• [INFORMATION SUPPLIED]
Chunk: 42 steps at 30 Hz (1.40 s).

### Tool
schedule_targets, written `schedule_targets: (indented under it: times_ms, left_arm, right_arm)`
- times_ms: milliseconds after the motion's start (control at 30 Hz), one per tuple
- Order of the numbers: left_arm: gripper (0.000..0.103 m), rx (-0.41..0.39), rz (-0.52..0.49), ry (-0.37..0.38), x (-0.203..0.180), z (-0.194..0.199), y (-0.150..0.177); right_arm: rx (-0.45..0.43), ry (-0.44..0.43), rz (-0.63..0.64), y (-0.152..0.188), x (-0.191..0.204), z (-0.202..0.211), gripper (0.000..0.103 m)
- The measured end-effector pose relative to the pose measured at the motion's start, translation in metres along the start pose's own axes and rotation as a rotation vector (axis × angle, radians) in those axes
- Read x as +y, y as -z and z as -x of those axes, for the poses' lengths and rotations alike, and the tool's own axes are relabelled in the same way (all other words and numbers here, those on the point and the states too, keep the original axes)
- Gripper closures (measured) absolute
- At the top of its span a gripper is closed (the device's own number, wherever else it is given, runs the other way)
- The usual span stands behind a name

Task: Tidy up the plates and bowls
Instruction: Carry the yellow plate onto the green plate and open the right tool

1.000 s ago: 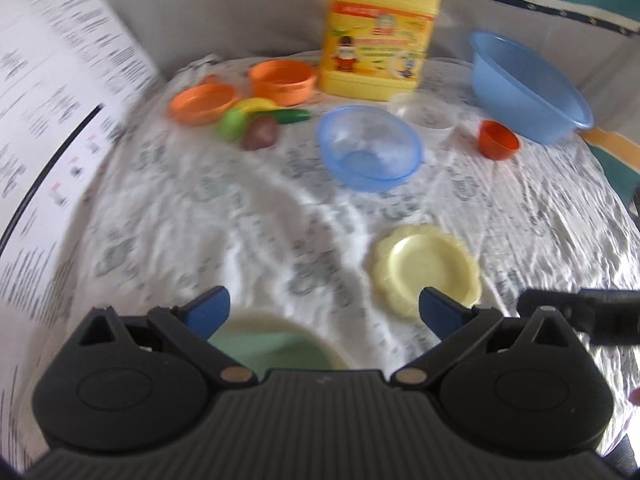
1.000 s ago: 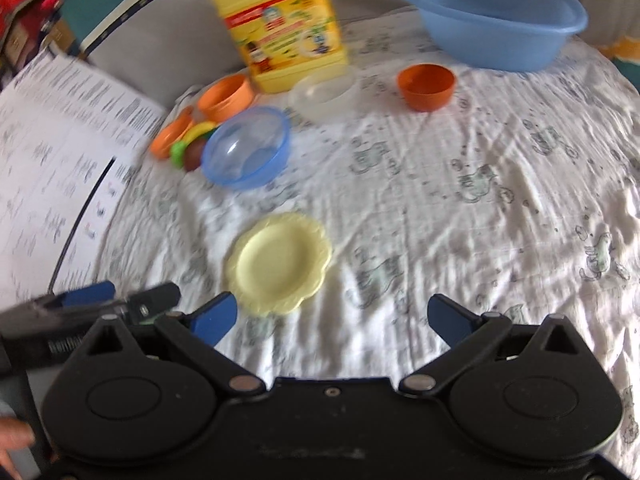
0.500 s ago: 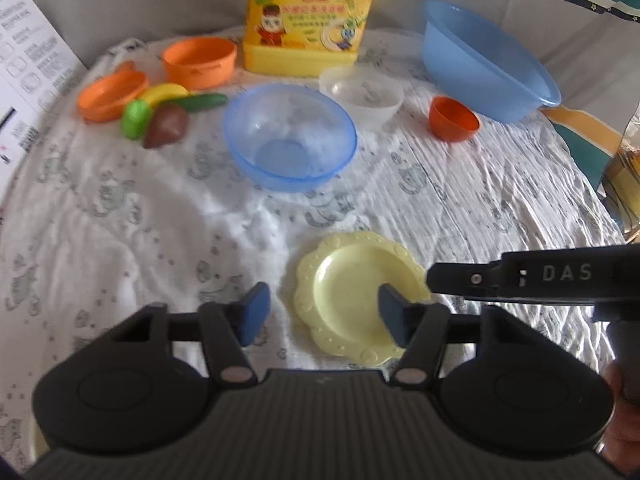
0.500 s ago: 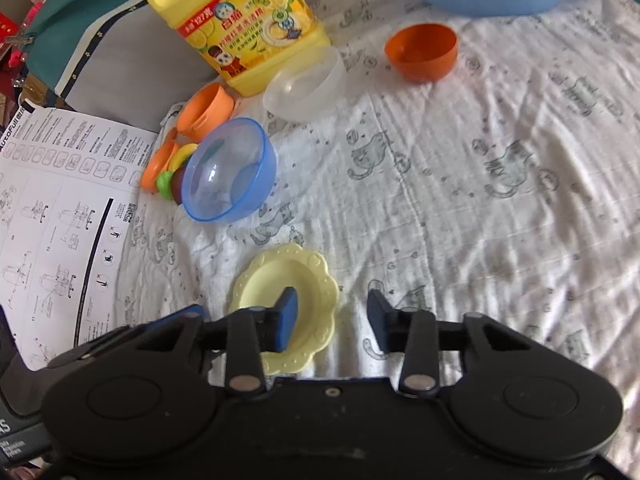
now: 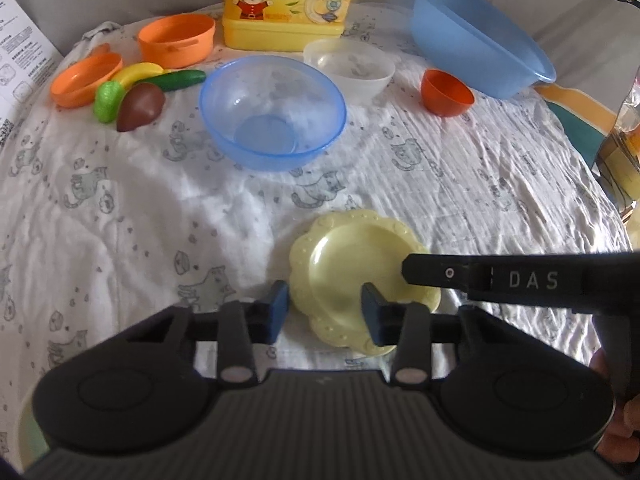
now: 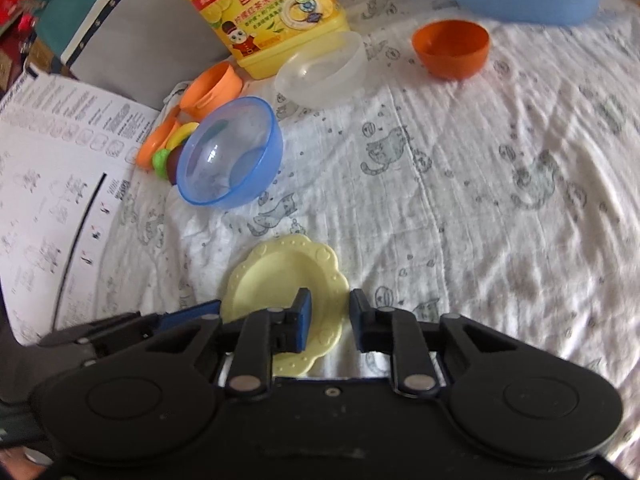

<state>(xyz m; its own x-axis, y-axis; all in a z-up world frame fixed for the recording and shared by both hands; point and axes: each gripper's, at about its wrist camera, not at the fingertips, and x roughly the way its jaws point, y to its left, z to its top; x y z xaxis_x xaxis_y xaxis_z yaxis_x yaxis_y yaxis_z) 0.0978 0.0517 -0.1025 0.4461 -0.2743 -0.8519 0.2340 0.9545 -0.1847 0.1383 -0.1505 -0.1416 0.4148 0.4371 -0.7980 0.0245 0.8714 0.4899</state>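
Observation:
A pale yellow scalloped plate point(image 5: 352, 268) point(image 6: 276, 280) lies flat on the cat-print cloth. My left gripper point(image 5: 324, 308) is low over the plate's left rim with its jaws closing. The rim lies between the pads, which do not press on it. My right gripper point(image 6: 330, 316) stands at the plate's right rim, its jaws closing to a narrow gap with the rim's edge in that gap and no visible pressing. From the right of the left wrist view, the right gripper's finger point(image 5: 436, 272) reaches over the plate. Beyond stand a clear blue bowl point(image 5: 272, 112) point(image 6: 230, 152), a frosted bowl point(image 5: 348, 68) and a small orange bowl point(image 5: 446, 94).
A large blue basin point(image 5: 480, 48) and a yellow detergent jug point(image 5: 284, 0) stand at the back. An orange cup point(image 5: 176, 40), an orange dish point(image 5: 86, 80) and toy fruit point(image 5: 140, 106) lie at the back left. A printed paper sheet point(image 6: 60, 184) lies left.
Both grippers came down and forward to the yellow plate. Their jaws narrowed from wide open to a small gap on either side of the plate.

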Motion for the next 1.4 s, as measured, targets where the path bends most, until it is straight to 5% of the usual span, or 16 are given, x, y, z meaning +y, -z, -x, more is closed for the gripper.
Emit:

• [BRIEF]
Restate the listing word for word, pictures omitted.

• [ANSWER TO THIS EXERCISE]
Chunk: 42 steps at 30 Hz (1.40 s).

### Tool
schedule_targets, written `schedule_targets: (indented under it: times_ms, left_arm, right_arm)`
- times_ms: milliseconds after the motion's start (control at 30 Hz), one per tuple
- Order of the numbers: left_arm: gripper (0.000..0.103 m), rx (-0.41..0.39), rz (-0.52..0.49), ry (-0.37..0.38), x (-0.203..0.180), z (-0.194..0.199), y (-0.150..0.177); right_arm: rx (-0.45..0.43), ry (-0.44..0.43), rz (-0.63..0.64), y (-0.152..0.188), x (-0.191..0.204), z (-0.202..0.211), gripper (0.000..0.103 m)
- The measured end-effector pose relative to the pose measured at the motion's start, translation in metres along the start pose's own axes and rotation as a rotation vector (axis × angle, radians) in those axes
- Read x as +y, y as -z and z as -x of those axes, for the poses' lengths and rotations alike, and the tool's own axes are relabelled in the same way (all other words and numbers here, those on the point and the states too, keep the original axes)
- Gripper closures (measured) absolute
- At the top of its span a gripper is closed (the device's own number, wherever else it is given, runs the other way)
- The usual span stands behind a name

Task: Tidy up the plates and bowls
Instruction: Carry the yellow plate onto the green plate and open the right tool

1.000 s ago: 
1.000 s ago: 
0.500 s ago: 
0.500 s ago: 
now: 
now: 

<state>(xyz m; its own x-axis, y-axis; all in a z-up world frame fixed for the recording and shared by both hands; point and axes: each gripper's, at about its wrist camera, not at the fingertips, and x roughly the way its jaws point, y to its left, z to its top; x y z xaxis_x xaxis_y xaxis_z yaxis_x yaxis_y yaxis_z) 0.0978 0.0517 -0.1025 0.4461 -0.2743 -0.8519 0.2340 0.9545 -0.1847 0.1383 -0.1505 -0.1416 0.4148 0.4371 -0.7980 0.0245 0.8714 0.4899</state>
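Observation:
A pale yellow scalloped plate point(image 5: 352, 268) point(image 6: 276, 280) lies flat on the cat-print cloth. My left gripper point(image 5: 324, 308) is low over the plate's left rim with its jaws closing. The rim lies between the pads, which do not press on it. My right gripper point(image 6: 330, 316) stands at the plate's right rim, its jaws closing to a narrow gap with the rim's edge in that gap and no visible pressing. From the right of the left wrist view, the right gripper's finger point(image 5: 436, 272) reaches over the plate. Beyond stand a clear blue bowl point(image 5: 272, 112) point(image 6: 230, 152), a frosted bowl point(image 5: 348, 68) and a small orange bowl point(image 5: 446, 94).
A large blue basin point(image 5: 480, 48) and a yellow detergent jug point(image 5: 284, 0) stand at the back. An orange cup point(image 5: 176, 40), an orange dish point(image 5: 86, 80) and toy fruit point(image 5: 140, 106) lie at the back left. A printed paper sheet point(image 6: 60, 184) lies left.
Both grippers came down and forward to the yellow plate. Their jaws narrowed from wide open to a small gap on either side of the plate.
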
Motion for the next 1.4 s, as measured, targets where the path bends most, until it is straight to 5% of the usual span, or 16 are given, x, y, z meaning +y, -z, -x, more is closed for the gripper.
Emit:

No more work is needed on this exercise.